Poésie : Les chants profonds de Keltoum Deffous

La poésie était à l’honneur, samedi dernier, à Constantine lors de la rencontre «Thé et pages nocturnes à Média Plus» conçue par la maison d’édition portant le même nom comme un espace de rencontre et de convivialité.
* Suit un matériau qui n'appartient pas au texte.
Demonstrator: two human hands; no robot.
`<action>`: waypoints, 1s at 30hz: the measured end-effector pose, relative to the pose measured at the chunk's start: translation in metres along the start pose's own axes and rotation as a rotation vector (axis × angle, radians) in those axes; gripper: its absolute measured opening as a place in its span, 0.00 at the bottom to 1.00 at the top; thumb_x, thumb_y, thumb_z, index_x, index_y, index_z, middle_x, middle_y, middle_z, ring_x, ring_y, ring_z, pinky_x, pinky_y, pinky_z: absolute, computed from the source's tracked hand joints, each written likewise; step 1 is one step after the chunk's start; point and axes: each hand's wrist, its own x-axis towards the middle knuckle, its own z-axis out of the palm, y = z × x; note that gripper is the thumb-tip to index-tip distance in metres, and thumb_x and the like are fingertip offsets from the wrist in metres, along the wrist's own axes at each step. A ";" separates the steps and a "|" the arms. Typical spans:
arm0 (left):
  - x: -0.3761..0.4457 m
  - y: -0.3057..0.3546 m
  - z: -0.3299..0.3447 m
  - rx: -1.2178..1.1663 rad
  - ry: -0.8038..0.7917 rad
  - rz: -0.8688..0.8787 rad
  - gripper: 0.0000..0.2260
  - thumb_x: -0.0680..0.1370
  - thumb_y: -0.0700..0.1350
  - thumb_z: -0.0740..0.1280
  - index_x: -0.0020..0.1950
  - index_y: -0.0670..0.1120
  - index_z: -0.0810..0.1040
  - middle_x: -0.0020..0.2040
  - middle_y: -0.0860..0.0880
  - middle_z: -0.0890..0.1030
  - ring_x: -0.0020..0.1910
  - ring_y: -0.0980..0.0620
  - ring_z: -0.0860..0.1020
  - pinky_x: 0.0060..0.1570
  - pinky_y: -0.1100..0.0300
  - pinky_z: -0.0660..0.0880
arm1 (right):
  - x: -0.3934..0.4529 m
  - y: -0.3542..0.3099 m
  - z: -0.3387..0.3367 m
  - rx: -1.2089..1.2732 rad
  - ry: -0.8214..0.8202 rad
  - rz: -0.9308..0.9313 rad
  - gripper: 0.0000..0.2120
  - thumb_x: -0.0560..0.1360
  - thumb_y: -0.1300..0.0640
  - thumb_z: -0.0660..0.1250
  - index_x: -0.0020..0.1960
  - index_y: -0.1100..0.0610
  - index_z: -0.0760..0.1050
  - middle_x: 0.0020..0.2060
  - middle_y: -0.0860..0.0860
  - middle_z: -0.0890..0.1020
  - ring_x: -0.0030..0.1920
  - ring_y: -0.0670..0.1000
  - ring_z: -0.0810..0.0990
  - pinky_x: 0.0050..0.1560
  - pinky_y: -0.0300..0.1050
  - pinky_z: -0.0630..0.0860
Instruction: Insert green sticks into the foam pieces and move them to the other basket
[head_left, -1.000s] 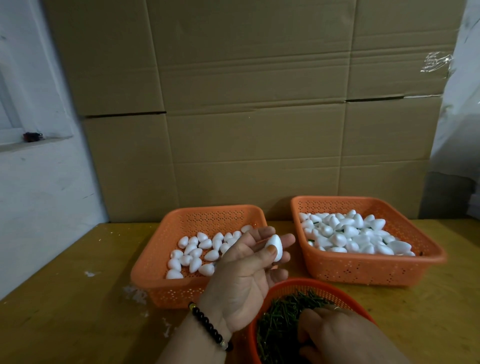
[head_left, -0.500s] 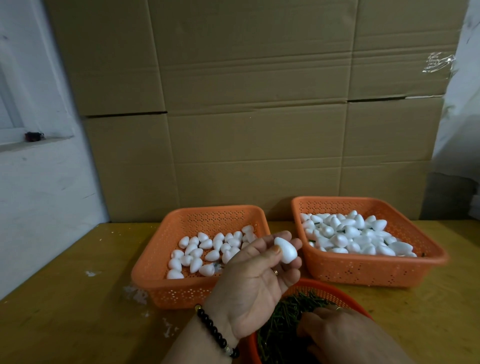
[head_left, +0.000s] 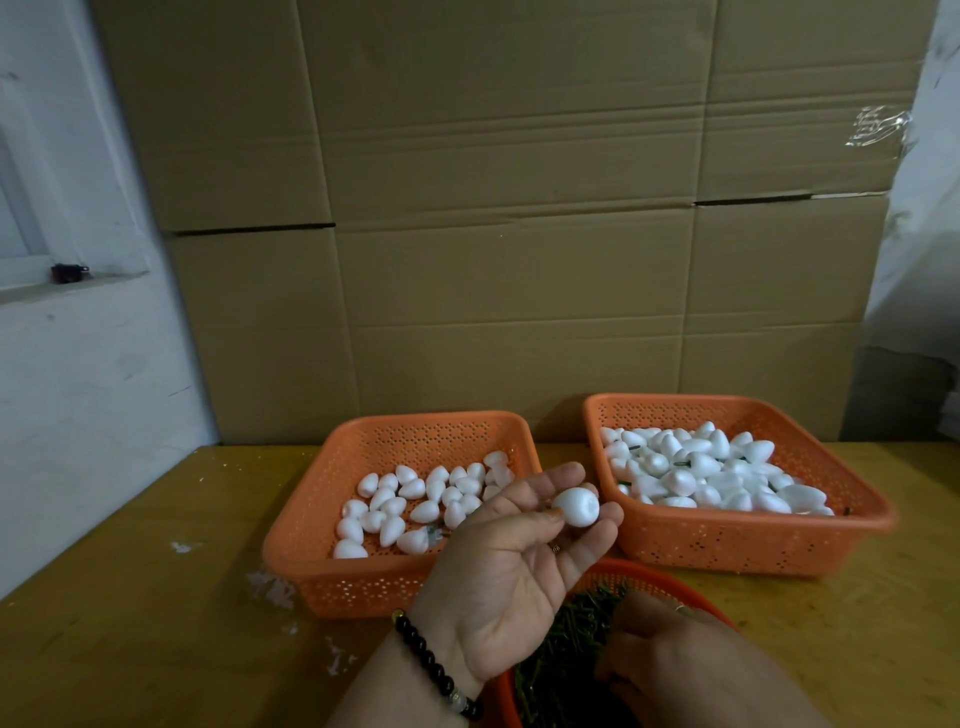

La poétesse Keltoum Deffous, qui a édité chez Anep-Editions un recueil «voix de femmes», co-écrit avec Nadia Belkacemi, est venue déclamer des poèmes devant de nombreux férus de ce genre d’expression. «Je suis vraiment ravie qu’on soit les premières à inaugurer cette activité nocturne, d’ouvrir ces pages devant plein d’amis et de jeunes qui s’intéressent à la poésie», a-t-elle lancé. «Cela  me va droit au cœur», ajoute Deffous pour qui «la voix de femmes» renvoie à celles qui m’ont  donné la vie et le goût de la vie, ma mère et ma grand-mère». «Elles connaissent l’enfer, le purgatoire mais n’ont jamais mis les pieds au paradis», dit-elle mi-sérieuse, mi-ironique. Elle ne s’en cache pas. «Je ne chante pas la femme féministe moderne mais nos anciennes, nos aînées», proclame-t-elle. L’ouvrage met en scène deux poétesses algériennes qui dialoguent et font découvrir leur univers secret. C’est une sorte de chant venu de très loin, semblable à une  berceuse qui susurre à l’oreille un air éternel. Pour Deffous, «la poésie est en train de renaître de ses cendres et ce genre mal aimé de la littérature suscite beaucoup d’intérêt chez les lecteurs. «La poésie, surtout pendant la période du confinement, se révèle de plus en plus comme le cri de l’âme. Que fait –on lorsqu’on est seule ? On rêve ! La poésie c’est l’expression de notre solitude», soutient-elle. La poétesse  travaille sur deux projets distincts dont l’un est un recueil de poésie sur le confinement et l’autre s’inspire de la «révolution du sourire» (Hirak). Pour elle, «l’Algérie est en train d’accoucher mais la démocratie et la liberté ne sont pas encore nées». L’auteur n’a pas manqué de faire part de son regret de voir ses douze recueils se publier en France, à l’exception de «voix de femmes». Son vœu est de voir ses livres paraître à l’avenir dans notre pays. Celle qui fut lauréate du premier prix Blaise-Cendrars, section francophonie 2017 et du prix spécial de la paix aux jeux floraux méditerranée de Narbonne y tient fermement.